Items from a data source
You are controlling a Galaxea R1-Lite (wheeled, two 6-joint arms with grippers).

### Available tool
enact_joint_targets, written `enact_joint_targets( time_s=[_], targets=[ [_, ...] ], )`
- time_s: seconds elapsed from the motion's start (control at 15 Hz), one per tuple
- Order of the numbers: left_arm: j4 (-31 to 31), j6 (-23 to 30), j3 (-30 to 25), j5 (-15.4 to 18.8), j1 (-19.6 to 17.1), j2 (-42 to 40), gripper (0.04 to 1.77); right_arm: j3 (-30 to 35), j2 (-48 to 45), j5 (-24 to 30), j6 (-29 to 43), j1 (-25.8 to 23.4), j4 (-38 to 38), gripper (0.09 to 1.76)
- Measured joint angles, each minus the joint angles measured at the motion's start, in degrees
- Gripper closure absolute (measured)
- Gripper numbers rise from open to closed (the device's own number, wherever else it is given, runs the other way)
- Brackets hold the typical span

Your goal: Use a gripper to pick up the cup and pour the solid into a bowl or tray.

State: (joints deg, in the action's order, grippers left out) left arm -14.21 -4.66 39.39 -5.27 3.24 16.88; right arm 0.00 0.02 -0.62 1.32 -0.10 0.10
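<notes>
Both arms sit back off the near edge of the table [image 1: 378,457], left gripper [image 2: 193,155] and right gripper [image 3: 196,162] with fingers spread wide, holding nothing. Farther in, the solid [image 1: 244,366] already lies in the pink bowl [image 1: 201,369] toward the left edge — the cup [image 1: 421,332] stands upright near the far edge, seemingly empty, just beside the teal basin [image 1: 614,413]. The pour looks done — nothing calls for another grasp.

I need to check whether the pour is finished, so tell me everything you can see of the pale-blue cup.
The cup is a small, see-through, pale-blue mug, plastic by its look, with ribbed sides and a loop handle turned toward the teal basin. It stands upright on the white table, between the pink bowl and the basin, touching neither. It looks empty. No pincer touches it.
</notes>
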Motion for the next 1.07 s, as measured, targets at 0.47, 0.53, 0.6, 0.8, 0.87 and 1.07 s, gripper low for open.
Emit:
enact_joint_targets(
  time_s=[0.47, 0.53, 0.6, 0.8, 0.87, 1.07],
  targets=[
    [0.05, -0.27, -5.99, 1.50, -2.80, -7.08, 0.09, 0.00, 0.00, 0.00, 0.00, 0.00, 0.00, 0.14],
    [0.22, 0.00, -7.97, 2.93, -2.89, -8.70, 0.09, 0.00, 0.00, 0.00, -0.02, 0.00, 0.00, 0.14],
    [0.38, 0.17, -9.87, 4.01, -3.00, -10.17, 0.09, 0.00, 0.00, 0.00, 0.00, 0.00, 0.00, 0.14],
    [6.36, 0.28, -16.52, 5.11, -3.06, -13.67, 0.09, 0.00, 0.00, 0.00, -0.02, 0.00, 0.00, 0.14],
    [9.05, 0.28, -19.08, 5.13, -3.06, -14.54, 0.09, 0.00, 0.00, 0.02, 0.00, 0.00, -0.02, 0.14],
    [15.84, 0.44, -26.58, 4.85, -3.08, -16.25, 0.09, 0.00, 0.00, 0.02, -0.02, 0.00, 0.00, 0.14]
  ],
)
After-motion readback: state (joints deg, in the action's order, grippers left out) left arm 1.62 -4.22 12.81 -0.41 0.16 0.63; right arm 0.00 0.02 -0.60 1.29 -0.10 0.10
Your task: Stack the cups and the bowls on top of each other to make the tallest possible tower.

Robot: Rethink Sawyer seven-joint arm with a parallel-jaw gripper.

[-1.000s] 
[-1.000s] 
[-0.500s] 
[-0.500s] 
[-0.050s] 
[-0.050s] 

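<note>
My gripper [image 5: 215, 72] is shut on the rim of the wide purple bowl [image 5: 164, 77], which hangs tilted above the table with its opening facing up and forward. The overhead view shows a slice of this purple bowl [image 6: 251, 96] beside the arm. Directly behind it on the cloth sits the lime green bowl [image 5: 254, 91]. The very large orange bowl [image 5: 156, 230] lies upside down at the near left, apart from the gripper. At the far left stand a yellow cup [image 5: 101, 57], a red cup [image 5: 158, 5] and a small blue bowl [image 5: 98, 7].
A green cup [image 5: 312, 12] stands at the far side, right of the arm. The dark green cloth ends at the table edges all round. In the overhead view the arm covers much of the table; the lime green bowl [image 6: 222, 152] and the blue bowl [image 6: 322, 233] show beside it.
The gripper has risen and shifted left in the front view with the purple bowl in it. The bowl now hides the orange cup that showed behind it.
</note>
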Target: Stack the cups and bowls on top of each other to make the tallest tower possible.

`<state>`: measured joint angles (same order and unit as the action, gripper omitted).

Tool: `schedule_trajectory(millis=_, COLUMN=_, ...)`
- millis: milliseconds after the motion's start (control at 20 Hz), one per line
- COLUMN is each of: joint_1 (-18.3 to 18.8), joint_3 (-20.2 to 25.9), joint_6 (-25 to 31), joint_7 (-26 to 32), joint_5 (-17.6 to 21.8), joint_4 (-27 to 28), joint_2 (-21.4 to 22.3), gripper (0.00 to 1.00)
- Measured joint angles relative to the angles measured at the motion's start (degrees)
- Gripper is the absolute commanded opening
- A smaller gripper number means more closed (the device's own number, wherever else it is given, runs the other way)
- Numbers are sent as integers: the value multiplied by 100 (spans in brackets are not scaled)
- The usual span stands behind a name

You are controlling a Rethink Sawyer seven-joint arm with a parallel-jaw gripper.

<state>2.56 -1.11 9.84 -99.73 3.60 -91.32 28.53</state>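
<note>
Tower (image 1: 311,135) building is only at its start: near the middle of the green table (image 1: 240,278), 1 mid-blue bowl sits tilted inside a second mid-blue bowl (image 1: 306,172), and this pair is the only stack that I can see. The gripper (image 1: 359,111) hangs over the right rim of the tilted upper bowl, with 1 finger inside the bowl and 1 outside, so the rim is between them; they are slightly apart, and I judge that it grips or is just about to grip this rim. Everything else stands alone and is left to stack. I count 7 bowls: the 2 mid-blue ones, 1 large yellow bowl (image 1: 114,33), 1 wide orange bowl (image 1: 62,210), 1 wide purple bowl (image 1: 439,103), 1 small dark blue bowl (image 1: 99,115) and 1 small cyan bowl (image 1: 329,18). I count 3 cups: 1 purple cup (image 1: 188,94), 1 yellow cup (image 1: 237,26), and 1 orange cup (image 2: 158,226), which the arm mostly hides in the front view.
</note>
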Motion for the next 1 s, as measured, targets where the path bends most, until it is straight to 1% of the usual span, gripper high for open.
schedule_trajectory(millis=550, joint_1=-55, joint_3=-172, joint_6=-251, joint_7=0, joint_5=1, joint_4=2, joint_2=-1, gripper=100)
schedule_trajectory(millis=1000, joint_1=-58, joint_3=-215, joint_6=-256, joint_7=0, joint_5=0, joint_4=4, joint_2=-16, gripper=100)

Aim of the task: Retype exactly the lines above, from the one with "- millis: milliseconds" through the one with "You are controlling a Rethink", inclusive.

Solution below:
- millis: milliseconds after the motion's start (control at 20 Hz), one per line
- COLUMN is each of: joint_1 (-18.3 to 18.8), joint_3 (-20.2 to 25.9), joint_6 (-25 to 31), joint_7 (-26 to 32), joint_5 (-17.6 to 21.8), joint_4 (-27 to 28), joint_2 (-21.4 to 22.3), gripper (0.00 to 1.00)
- Measured joint angles relative to the angles measured at the motion's start (degrees)
- Gripper is the absolute commanded opening
- A smaller gripper number means more closed (the device's own number, wherever else it is given, runs the other way)
- Numbers are sent as integers: the value multiplied by 100 (spans in brackets are not scaled)
- The usual span stands behind a name

You are controlling a Rethink Sawyer seven-joint arm with a parallel-jaw gripper.

This finishes the output.